→ **EXERCISE GOAL**
Set down the line containing "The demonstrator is" and every line that follows it in the listing below, exactly as written and with nothing added.

→ **COLLECTED DATA**
----------

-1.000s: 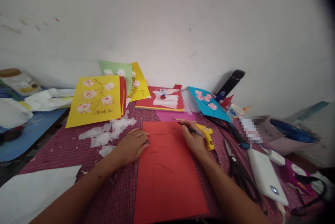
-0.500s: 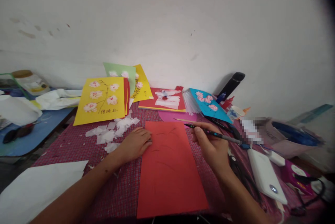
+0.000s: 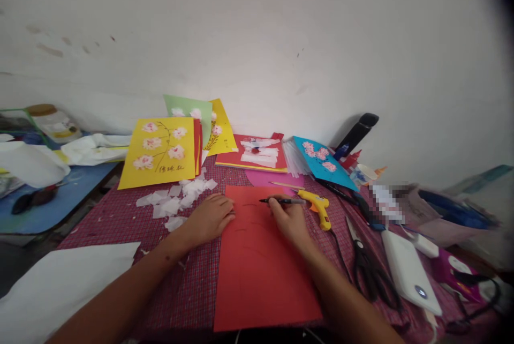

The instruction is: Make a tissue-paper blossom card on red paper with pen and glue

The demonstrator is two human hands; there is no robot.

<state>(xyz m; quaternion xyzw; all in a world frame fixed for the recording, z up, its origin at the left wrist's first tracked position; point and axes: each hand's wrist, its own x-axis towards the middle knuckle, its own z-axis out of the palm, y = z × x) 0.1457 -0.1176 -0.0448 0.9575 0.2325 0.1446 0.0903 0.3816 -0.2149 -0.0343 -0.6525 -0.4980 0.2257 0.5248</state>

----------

→ **EXERCISE OUTPUT**
The demonstrator is two human hands; there is no robot.

<state>(xyz m; quaternion xyzw; all in a world frame fixed for the recording, z up, its origin at the left wrist's first tracked position; point and axes: each hand's wrist, its own x-axis towards the middle knuckle, its own z-axis out of the palm, y = z × x) 0.1457 -0.1176 -0.0448 0.9575 0.2325 0.1446 0.0903 0.3816 -0.2149 -0.0343 -0.6525 -0.4980 0.2257 0.5248</state>

Nothing more is required for this answer.